_What you are asked to do_. Your answer must contain each line of the data, copied exactly.

_Data below_.
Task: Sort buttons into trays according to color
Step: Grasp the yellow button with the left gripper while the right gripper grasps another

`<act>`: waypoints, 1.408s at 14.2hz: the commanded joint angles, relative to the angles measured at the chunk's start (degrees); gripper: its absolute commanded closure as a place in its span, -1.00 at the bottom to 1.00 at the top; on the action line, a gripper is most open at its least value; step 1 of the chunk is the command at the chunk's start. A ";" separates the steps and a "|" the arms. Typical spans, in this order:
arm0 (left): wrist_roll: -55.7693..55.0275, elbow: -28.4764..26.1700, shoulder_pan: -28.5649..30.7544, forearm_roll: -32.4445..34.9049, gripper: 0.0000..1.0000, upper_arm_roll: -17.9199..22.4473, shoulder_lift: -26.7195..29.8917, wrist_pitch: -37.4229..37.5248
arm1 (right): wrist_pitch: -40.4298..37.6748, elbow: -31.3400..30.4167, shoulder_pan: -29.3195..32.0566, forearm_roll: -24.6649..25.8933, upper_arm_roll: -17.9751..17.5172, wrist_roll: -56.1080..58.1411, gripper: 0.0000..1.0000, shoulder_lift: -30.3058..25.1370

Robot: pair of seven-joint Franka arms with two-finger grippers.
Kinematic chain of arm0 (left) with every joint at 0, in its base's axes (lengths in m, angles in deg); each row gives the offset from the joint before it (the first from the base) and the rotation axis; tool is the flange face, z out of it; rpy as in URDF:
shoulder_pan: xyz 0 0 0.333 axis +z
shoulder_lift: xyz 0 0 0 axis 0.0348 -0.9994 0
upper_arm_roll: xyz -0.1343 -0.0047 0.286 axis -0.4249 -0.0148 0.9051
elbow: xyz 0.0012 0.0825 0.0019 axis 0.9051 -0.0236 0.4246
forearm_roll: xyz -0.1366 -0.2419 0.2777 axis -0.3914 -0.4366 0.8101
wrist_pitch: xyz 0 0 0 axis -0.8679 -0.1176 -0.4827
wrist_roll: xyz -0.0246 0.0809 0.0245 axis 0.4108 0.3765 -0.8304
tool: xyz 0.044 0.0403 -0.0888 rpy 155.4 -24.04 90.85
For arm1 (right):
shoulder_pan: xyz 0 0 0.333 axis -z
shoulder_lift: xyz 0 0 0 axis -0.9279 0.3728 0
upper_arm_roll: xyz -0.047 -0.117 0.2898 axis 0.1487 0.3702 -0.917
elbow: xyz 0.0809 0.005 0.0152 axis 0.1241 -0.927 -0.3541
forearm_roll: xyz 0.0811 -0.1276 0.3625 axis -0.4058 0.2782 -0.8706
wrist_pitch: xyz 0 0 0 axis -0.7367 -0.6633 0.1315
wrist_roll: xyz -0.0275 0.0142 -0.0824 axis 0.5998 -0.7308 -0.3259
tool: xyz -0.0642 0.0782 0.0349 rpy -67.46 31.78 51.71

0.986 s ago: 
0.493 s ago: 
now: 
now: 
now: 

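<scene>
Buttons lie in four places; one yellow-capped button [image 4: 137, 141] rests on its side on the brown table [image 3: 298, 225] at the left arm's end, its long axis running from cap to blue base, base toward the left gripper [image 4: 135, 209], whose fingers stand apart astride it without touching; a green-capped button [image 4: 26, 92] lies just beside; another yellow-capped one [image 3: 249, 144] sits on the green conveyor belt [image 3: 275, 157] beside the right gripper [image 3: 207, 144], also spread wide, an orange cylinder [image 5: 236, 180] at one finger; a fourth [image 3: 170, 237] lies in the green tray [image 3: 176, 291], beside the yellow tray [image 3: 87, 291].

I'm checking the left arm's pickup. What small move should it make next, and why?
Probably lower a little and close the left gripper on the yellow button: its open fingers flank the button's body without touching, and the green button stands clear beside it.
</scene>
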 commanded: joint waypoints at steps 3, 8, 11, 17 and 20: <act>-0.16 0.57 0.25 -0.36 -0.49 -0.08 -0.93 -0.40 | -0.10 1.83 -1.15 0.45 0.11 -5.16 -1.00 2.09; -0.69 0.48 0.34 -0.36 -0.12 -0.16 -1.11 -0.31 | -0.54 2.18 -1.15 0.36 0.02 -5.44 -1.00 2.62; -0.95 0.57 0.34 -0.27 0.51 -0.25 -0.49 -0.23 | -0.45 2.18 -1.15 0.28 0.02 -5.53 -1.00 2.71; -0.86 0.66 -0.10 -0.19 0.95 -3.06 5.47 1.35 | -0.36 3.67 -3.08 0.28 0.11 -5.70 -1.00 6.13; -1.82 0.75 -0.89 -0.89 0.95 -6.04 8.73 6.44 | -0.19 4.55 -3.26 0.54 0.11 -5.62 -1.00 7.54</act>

_Solution to this problem_.
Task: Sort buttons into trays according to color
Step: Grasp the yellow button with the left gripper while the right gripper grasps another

`<act>`: waypoints, 1.408s at 14.2hz: the commanded joint angles, relative to the angles measured at the chunk's start (degrees); gripper: its absolute commanded closure as a place in its span, -1.00 at the bottom to 1.00 at the top; on the action line, a gripper is most open at its least value; step 1 of the chunk is the command at the chunk's start. A ";" separates the steps and a "|" the arms. Typical spans, in this order:
arm0 (left): wrist_roll: -55.7693..55.0275, elbow: -28.4764..26.1700, shoulder_pan: -28.5649..30.7544, forearm_roll: -32.4445..34.9049, gripper: 0.0000..1.0000, upper_arm_roll: -17.9199..22.4473, shoulder_lift: -26.7195..29.8917, wrist_pitch: -37.4229..37.5248
arm1 (right): wrist_pitch: -40.4298..37.6748, elbow: -31.3400..30.4167, shoulder_pan: -29.3195..32.0566, forearm_roll: -24.6649..25.8933, upper_arm_roll: -17.9751..17.5172, wrist_roll: -56.1080..58.1411, gripper: 0.0000..1.0000, shoulder_lift: -30.3058..25.1370

Robot: pair of seven-joint Franka arms with two-finger grippers.
Kinematic chain of arm0 (left) with every joint at 0, in its base's axes (lengths in m, angles in deg); each row gives the offset from the joint before it (the first from the base) and the rotation axis; tool is the flange face, z out of it; rpy as in URDF:
shoulder_pan: xyz 0 0 0.333 axis +z
shoulder_lift: xyz 0 0 0 axis 0.0348 -0.9994 0
upper_arm_roll: xyz -0.1343 -0.0047 0.286 axis -0.4249 -0.0148 0.9051
elbow: xyz 0.0012 0.0825 0.0019 axis 0.9051 -0.0236 0.4246
forearm_roll: xyz -0.1366 -0.2419 0.2777 axis -0.3914 -0.4366 0.8101
wrist_pitch: xyz 0 0 0 axis -0.8679 -0.1176 -0.4827
wrist_roll: xyz -0.0246 0.0809 0.0245 axis 0.4108 0.3765 -0.8304
tool: xyz 0.044 0.0403 -0.0888 rpy 155.4 -24.04 90.85
For arm1 (right):
shoulder_pan: xyz 0 0 0.333 axis -z
shoulder_lift: xyz 0 0 0 axis -0.9279 0.3728 0
upper_arm_roll: xyz -0.047 -0.117 0.2898 axis 0.1487 0.3702 -0.917
elbow: xyz 0.0809 0.005 0.0152 axis 0.1241 -0.927 -0.3541
forearm_roll: xyz 0.0811 -0.1276 0.3625 axis -0.4058 0.2782 -0.8706
wrist_pitch: xyz 0 0 0 axis -0.7367 -0.6633 0.1315
wrist_roll: xyz -0.0275 0.0142 -0.0824 axis 0.5998 -0.7308 -0.3259
tool: xyz -0.0642 0.0782 0.0349 rpy -67.46 31.78 51.71

0.986 s ago: 
0.493 s ago: 
now: 
now: 
now: 

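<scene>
Buttons lie in four places; one yellow-capped button [image 4: 137, 141] rests on its side on the brown table [image 3: 298, 225] at the left arm's end, its long axis running from cap to blue base, base toward the left gripper [image 4: 135, 209], whose fingers stand apart astride it without touching; a green-capped button [image 4: 26, 92] lies just beside; another yellow-capped one [image 3: 249, 144] sits on the green conveyor belt [image 3: 275, 157] beside the right gripper [image 3: 207, 144], also spread wide, an orange cylinder [image 5: 236, 180] at one finger; a fourth [image 3: 170, 237] lies in the green tray [image 3: 176, 291], beside the yellow tray [image 3: 87, 291].

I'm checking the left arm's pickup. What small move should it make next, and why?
Probably lower a little and close the left gripper on the yellow button: its open fingers flank the button's body without touching, and the green button stands clear beside it.
</scene>
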 commanded: joint waypoints at steps 3, 8, 11, 17 and 20: <act>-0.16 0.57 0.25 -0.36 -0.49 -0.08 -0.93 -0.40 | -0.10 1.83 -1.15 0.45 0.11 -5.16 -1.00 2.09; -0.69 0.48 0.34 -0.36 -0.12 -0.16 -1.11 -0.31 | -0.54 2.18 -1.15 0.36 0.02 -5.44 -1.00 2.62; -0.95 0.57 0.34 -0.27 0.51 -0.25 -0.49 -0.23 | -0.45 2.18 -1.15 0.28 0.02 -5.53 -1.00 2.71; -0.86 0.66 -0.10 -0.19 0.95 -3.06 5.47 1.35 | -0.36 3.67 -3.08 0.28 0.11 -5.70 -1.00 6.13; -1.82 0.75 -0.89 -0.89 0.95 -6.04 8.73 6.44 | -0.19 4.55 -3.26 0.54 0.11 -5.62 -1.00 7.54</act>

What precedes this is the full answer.